DARK: A SHOW TO WINTER
Sebastian Gogel
Matthew Green
Frank Haines / Francis Heinzfeller
Alex Hubbard
Arnold Kemp
Alicia Love McDaid
Thomas Moecker
Jo Nigoghossian
Sven Stuckenschmidt
Molly Vidor

February 5–March 13, 2010


DARK: A SHOW TO WINTER was curated for Fourteen30 Contemporary by The Blood Rainbow Family. Blood Rainbow Family (BRF) is a close-knit collaborative group of artists who work primarily in video, installation, and performance. BRF presented 2006’s HAUNTED exhibition, in Portland, Oregon: a precursor to DARK. In a 1998 interview Alan Vega of electronic duo Suicide described the live experience of the band as “you are coming off the street to come into the street.”

The exhibition DARK: A SHOW TO WINTER will function under the same premise. Opening during the dead of a Portland winter, DARK will include work that addresses and/or reflects this outside environment. The grim, the cold and the black will mingle with the solitary, the contemplative and the transcendent. Explorations of dark and winter drawn from both a common visual culture, as well as more personal voids, will work together to bring the vast, seemingly endless dark winter into the confines of the gallery space. - The Blood Rainbow Family DARK: A SHOW TO WINTER continues the gallery’s yearlong collaboration with writer John Motley.

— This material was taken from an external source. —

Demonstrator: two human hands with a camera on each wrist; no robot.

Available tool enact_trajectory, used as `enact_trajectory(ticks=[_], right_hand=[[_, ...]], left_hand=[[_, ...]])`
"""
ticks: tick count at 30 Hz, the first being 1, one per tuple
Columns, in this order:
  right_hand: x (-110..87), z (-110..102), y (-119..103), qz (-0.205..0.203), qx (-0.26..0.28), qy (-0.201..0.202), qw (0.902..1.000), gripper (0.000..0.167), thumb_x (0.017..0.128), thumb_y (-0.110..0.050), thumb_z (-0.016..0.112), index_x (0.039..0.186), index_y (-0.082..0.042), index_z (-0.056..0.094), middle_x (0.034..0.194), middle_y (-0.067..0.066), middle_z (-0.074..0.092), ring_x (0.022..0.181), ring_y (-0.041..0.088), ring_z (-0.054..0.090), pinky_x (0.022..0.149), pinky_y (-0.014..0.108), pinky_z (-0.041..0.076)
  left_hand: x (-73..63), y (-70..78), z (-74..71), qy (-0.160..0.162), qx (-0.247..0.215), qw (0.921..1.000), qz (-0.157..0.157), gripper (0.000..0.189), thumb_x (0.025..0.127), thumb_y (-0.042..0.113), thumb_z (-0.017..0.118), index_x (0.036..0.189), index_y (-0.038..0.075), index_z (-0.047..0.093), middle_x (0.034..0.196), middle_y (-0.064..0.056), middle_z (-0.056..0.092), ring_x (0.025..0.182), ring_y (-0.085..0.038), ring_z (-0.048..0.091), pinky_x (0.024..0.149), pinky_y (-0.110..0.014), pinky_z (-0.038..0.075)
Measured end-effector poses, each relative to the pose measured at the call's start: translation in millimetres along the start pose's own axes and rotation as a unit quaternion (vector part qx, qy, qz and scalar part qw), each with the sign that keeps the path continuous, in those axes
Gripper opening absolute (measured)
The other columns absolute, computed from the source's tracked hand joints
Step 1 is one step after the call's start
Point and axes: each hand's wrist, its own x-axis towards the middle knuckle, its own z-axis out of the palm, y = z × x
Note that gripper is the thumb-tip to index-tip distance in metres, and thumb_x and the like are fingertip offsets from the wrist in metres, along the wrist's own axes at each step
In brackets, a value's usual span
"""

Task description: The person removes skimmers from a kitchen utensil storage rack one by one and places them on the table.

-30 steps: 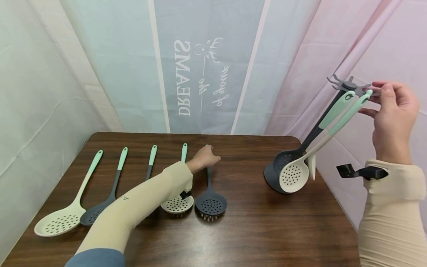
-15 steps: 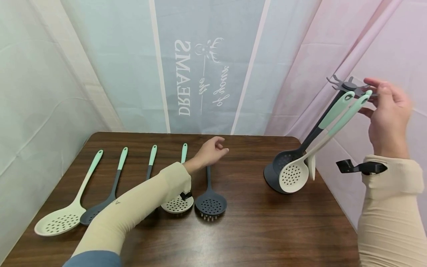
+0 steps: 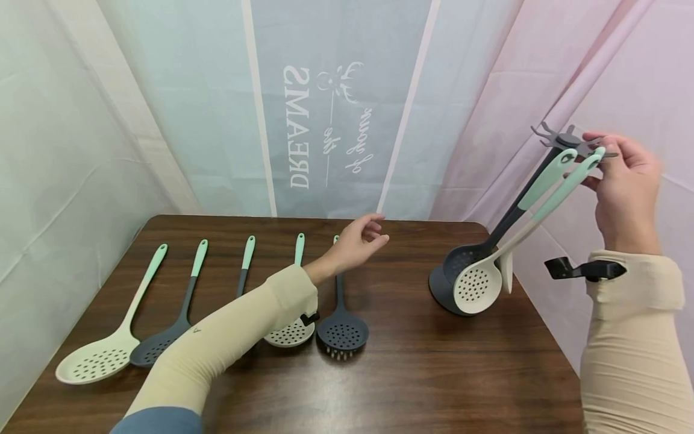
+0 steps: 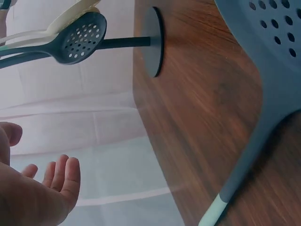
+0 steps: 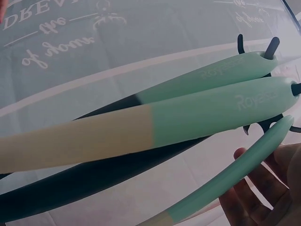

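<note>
My left hand (image 3: 353, 246) hovers with loosely bent fingers above the mint-tipped handle of a dark perforated skimmer (image 3: 343, 331). Nothing is between its fingers in the left wrist view (image 4: 40, 193). At the right, a dark utensil stand (image 3: 447, 292) bears hung utensils with mint handles: a dark perforated one (image 3: 461, 258), a cream skimmer (image 3: 478, 286) and a pale one (image 3: 506, 271) mostly hidden behind. My right hand (image 3: 626, 193) is at the stand's hooks (image 3: 568, 140). Its slightly bent fingers lie behind the lowest mint handle (image 5: 235, 169); whether they touch it is unclear.
Left along the brown wooden table (image 3: 423, 374) lie a cream slotted turner (image 3: 97, 360), a dark slotted turner (image 3: 157, 345), a dark-shafted utensil (image 3: 246, 259) partly under my left sleeve, and a cream skimmer (image 3: 291, 333). Fabric walls (image 3: 347, 199) rise around the table.
My left hand has lifted off the dark skimmer's handle and moved right, its fingers loosening. My right hand has shifted slightly left toward the hooks. The utensils have stayed in place.
</note>
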Motion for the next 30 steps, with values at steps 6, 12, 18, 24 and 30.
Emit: enact_trajectory(ticks=[6,12,18,24,30], right_hand=[[1.1,1.0,0.4,0.007,0.019,-0.003,0.9998,0.022,0.098,-0.009,0.068,0.113,0.006,0.072,0.104,0.01,0.066,0.078,0.018,0.073,0.067,0.026,0.06],[0.7,1.8,2.7,0.0,0.005,0.004,1.0,0.02,0.099,-0.011,0.067,0.11,0.005,0.071,0.102,0.009,0.063,0.08,0.017,0.071,0.067,0.025,0.06],[-0.2,1.5,4.5,-0.003,0.032,0.006,0.9995,0.021,0.097,-0.011,0.07,0.107,0.007,0.068,0.097,0.011,0.063,0.076,0.019,0.072,0.064,0.027,0.061],[-1.2,2.7,6.1,-0.014,0.052,0.008,0.9985,0.014,0.098,-0.003,0.066,0.104,0.009,0.067,0.092,0.013,0.068,0.074,0.021,0.073,0.062,0.029,0.061],[-5.4,1.6,6.6,-0.025,0.072,0.006,0.9971,0.02,0.096,-0.008,0.071,0.103,0.009,0.065,0.091,0.014,0.067,0.076,0.024,0.074,0.06,0.029,0.06]], left_hand=[[5.7,9.2,6.5,-0.003,-0.011,0.9996,0.027,0.049,0.102,0.016,0.063,0.148,0.009,0.05,0.13,-0.012,0.061,0.114,-0.022,0.064,0.096,-0.033,0.052],[11.5,18.1,17.5,-0.011,-0.011,0.9985,0.053,0.048,0.103,0.015,0.062,0.149,0.01,0.049,0.128,-0.011,0.06,0.112,-0.019,0.063,0.093,-0.027,0.052],[18.7,24.4,27.6,-0.02,-0.018,0.9968,0.075,0.048,0.104,0.015,0.06,0.15,0.01,0.048,0.126,-0.01,0.059,0.11,-0.017,0.063,0.09,-0.023,0.051],[22.5,25.0,33.1,-0.037,-0.018,0.9963,0.075,0.049,0.104,0.017,0.059,0.151,0.011,0.046,0.128,-0.009,0.059,0.11,-0.015,0.062,0.09,-0.021,0.05],[28.2,30.5,38.6,-0.029,-0.043,0.9961,0.071,0.046,0.106,0.017,0.057,0.15,0.01,0.048,0.125,-0.01,0.06,0.11,-0.017,0.063,0.09,-0.022,0.05]])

As part of a continued commitment to fostering vital discourse surrounding contemporary art, Fourteen30 Contemporary has commissioned Motley to produce a critical essay for each gallery exhibition through the summer of 2010. Each essay will appear as part of a limited quantity of offset printed posters, available at the gallery or by request. In an excerpt from his essay on DARK, Motley writes:

“The semantic history of "darkness" is characterized by a braiding of literal and figurative meanings. In its most literal sense, darkness is simply the absence of light. Tracing the word back to its earliest form reveals a far less concrete meaning: to conceal, to hide. Darkness, then, is not merely the condition of night or the ostensible blindness it imposes, but a state of protracted separation, an immersion in the unknown. Over centuries, these significations have merged. Now, the notion of physical darkness is always limned with a metaphorical depth, tangled up with broader connotations, such as spiritual crisis, confusion, disorientation, ignorance, and savagery. Even the words we use to describe the movement of darkness corroborate its cultural status as a pejorative figure, subjugated by its binary master, "light": night falls, darkness descends. And yet darkness is not solely the conclusion of an inevitable downward slide. It is also an originary state. In the Judeo-Christian origin myth, darkness precedes all existence, as an entity that is as unfathomably formless and omnipresent as God himself. Thus the decree "Let there be light" upends our understanding of darkness, suggesting an inversion of the wellestablished binary: light is the absence of darkness. This linguistic slipperiness enacts the word's diffuse meanings, consolidating knotty contradictions in a midnight state of signification. Darkness is unknown; it is hidden.”